El hueco del patio comienza a llenarse como si se hubiera producido una fuga en su casco. El gigante vacío comienza a zozobrar y se hunde en la calurosa densidad de la trompeta, se mueve, se vuelve lento. La quietud que antes lo dominaba se va transformando en un movimiento que sólo se podría comparar al de un océano que se despereza. Las ventanas se asientan de nuevo en las fachadas y todo significa otra cosa ahora, algo más.
Una tras otra las notas de rocío van mojando las paredes, las cañerías, las baldosas del suelo. Doy crédito a lo que mis ojos no pueden ver: ese patio ha comenzado a respirar. Es como ver a un gran oso salir de su letargo.
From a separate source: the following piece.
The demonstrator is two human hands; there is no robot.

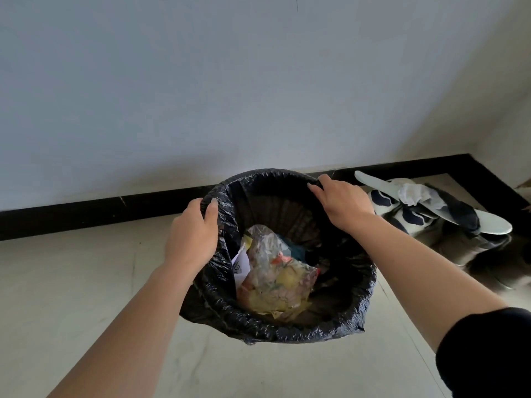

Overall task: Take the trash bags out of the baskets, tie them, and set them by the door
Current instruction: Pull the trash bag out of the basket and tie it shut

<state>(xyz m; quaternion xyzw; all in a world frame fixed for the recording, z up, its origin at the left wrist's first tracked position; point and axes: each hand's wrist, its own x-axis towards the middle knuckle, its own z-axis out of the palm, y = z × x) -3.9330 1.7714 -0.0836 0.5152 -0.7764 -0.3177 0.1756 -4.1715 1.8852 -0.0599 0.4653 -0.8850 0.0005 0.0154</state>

Su lomo se mueve hacia arriba y hacia abajo con un ritmo pesado y profundo. Por un momento pierdo la noción de la tozuda realidad y siento algo parecido al miedo, como si estuviera presenciando cómo un vaso se mueve solo, o a alguien levitando ante mis propios ojos. Algo extraño se cuela por la puerta de atrás, pero pronto se diluye en el blanco de las paredes.
La canción, que se arrastra por los salientes grumosos de los muros, y por las grietas, y por las tuberías, está a punto de expirar. Cuando la última nota suena, un pequeño eco queda suspendido como las motas de polvo que se ven al ser atravesadas por un rayo de luz. Y vuelve el silencio (…). Ha sido espectacular.